Bu manzarayı gören öğrenciler arasında büyük bir infial koptu.
“Lanet olsun, kahretsin, o adam kim? Lin Chuhan arabasından indi ve hatta onunla çok nazikçe konuştu.”
“Bu kötü. Buz tanrıçam biri tarafından eritilmiş.”
“Ah, aşkım daha başlamadan bitecek mi?”
“Duydun mu? Kalbim paramparça olmuş gibi görünüyor.”
…
Birçok kişi Wang Teng’in kimliğini tahmin ediyordu.
Okul başladığında, Lin Chuhan olağanüstü görünümü ve aurası ve olağanüstü sonuçları nedeniyle yüksek popülerlik kazanmıştı.
Birçok genç adam ona Donghai Üniversitesi’nin yeni tanrıçası olarak davrandı. Diğer mevcut tanrıçalarla yan yana yerleştirildi.

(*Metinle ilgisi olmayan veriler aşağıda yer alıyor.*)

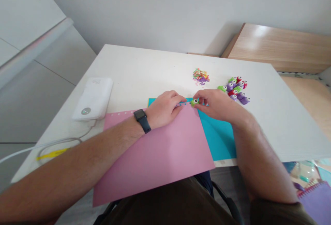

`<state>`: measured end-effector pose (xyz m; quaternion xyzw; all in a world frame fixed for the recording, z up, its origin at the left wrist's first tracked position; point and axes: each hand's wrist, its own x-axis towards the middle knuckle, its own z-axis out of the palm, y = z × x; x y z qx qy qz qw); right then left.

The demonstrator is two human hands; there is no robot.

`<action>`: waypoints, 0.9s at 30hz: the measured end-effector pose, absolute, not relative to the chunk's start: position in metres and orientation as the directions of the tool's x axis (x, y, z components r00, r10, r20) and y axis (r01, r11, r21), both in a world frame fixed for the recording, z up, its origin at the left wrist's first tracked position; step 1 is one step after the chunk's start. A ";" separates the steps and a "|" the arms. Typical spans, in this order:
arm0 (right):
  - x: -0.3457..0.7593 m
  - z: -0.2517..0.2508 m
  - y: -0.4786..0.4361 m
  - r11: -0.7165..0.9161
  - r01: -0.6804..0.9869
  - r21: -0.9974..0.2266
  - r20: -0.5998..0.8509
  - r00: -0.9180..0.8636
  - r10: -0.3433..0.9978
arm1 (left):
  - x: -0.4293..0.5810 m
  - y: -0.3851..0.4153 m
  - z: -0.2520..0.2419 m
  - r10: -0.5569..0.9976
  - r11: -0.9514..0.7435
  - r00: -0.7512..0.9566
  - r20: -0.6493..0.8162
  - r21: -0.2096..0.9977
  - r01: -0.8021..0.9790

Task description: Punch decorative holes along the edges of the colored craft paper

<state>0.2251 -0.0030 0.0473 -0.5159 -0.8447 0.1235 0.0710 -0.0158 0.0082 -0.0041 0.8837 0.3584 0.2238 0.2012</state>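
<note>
My left hand (165,109), with a dark watch on the wrist, rests on the top edge of a pink sheet (165,149), its fingers pressed together at that edge. Small holes run along the sheet's top. Under the pink sheet lies a blue sheet (219,138), showing at the right and along the top. Between the thumb and fingers of my right hand (213,104) is a small green piece with an eye (194,103), held at the pink sheet's upper right corner.
Small colourful bits (201,76) lie in a pile beyond my hands. Several green, red and purple eyed pieces (236,88) are grouped at the right. A white power bank (94,97) with cables sits at the left of the white table (139,66).
</note>
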 end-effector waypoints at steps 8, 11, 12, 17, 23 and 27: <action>0.225 0.048 -0.004 0.450 0.849 -0.277 -0.004 -0.469 0.883 | -0.016 0.008 -0.004 0.716 -0.672 0.651 0.252 0.501 0.545; 0.225 0.048 -0.003 0.447 0.852 -0.274 -0.013 -0.468 0.884 | -0.016 0.008 -0.004 0.705 -0.682 0.661 0.255 0.497 0.536; 0.225 0.048 -0.003 0.446 0.852 -0.273 -0.015 -0.467 0.884 | -0.016 0.008 -0.004 0.703 -0.685 0.664 0.256 0.495 0.535; 0.225 0.053 -0.006 0.437 0.857 -0.274 0.003 -0.454 0.891 | -0.016 0.008 -0.004 0.700 -0.689 0.666 0.259 0.491 0.533; 0.228 0.062 -0.010 0.435 0.834 -0.339 0.092 -0.431 0.898 | -0.016 0.007 -0.003 0.699 -0.691 0.668 0.255 0.482 0.539; 0.230 0.065 -0.011 0.470 0.812 -0.347 0.153 -0.446 0.882 | -0.016 0.006 -0.002 0.690 -0.703 0.676 0.259 0.462 0.540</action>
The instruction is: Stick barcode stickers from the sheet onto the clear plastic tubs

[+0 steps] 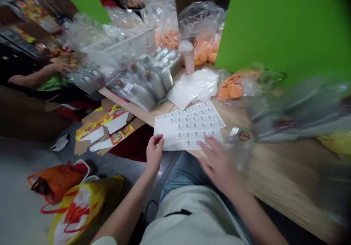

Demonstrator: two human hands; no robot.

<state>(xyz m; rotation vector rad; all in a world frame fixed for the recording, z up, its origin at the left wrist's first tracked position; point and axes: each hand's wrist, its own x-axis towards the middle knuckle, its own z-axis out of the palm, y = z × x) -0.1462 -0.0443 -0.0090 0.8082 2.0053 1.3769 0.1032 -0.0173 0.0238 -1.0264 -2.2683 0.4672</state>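
Head view: far left, a co-worker's arm [41, 76] in a dark sleeve reaches toward some clear packs, hand too blurry to make out. On the floor there's an orange bag [64, 182] with a yellow bag [109, 192] just beside it, then some flattened printed cartons [119, 135] next to the counter [276, 168]. Clear packages [137, 91] are bunched up on the counter's left end. Next, the left hand [155, 150] has the near-left edge of a label sheet [189, 128] pinched between thumb and fingers; the sheet's at the counter's near edge, overlapping another one. The right hand [218, 161] is blurred over the sheet's right side, thumb and fingers apart, can't tell if it's gripping. Just right of that: a small clear packet [241, 146], then bigger clear bags [285, 117]
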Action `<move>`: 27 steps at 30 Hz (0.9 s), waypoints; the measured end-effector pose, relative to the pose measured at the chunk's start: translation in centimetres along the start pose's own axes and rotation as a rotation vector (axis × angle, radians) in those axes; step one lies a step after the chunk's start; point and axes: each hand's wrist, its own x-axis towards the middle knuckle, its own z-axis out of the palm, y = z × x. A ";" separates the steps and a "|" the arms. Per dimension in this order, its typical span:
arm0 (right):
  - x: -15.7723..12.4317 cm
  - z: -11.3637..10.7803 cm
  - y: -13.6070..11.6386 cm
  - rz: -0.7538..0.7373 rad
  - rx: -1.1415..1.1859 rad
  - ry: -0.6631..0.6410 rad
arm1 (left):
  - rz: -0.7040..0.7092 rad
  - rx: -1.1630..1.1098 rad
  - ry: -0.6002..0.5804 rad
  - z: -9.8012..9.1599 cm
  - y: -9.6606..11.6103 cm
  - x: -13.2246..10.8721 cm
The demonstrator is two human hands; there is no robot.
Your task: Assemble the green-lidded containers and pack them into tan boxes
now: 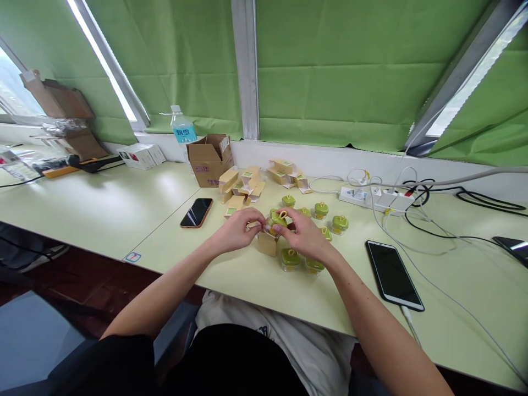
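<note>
Right grip (304,234) is clamped, thumb against fingers, on a green-lidded container (278,219) held at the mouth of a small tan box (267,245), which rests on the table (243,280). What matters most is that vertical relation: the container lies at the right fingertips, above the box, and the two look roughly lined up. It is squat, with no clear long axis (its yellow loop leans up and to the right), while the box stands about upright. The right is the nearer hand, having hold of it; the left hand (237,231) is just beside, across from it, fingertips curled together, though I cannot tell whether they pinch a flap, something clear or nothing. Fingers cover much of the container's lower part, so how far it sits inside the box is hidden. Around the right hand stand other green-lidded containers (290,258), some partly behind the wrist. Beyond the left hand lie tan boxes (248,184), too jumbled to count; farther right, a dark device (511,250) is cut off by the picture's edge.
</note>
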 end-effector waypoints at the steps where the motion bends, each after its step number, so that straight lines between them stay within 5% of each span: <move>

Boyun boyunaydılar.
Okul başladıktan bir ay sonra, kendini üstün hisseden birçok genç adam Lin Chuhan’a itirafta bulundu. Ancak, Lin Chuhan hiçbiriyle hoş bir şekilde konuşmamıştı. Hepsini soğuk bir şekilde reddetti.
Lin Chuhan’ın popülaritesi bundan dolayı daha da arttı.
Ama şimdi, Lin Chuhan okula gelmek için bir adamın arabasında oturuyordu ve ona karşı tutumu belirsizdi. Ondan hoşlanıyor gibiydi.
Donghai Üniversitesinden erkek öğrenciler bunu kabul etmeyi reddetti!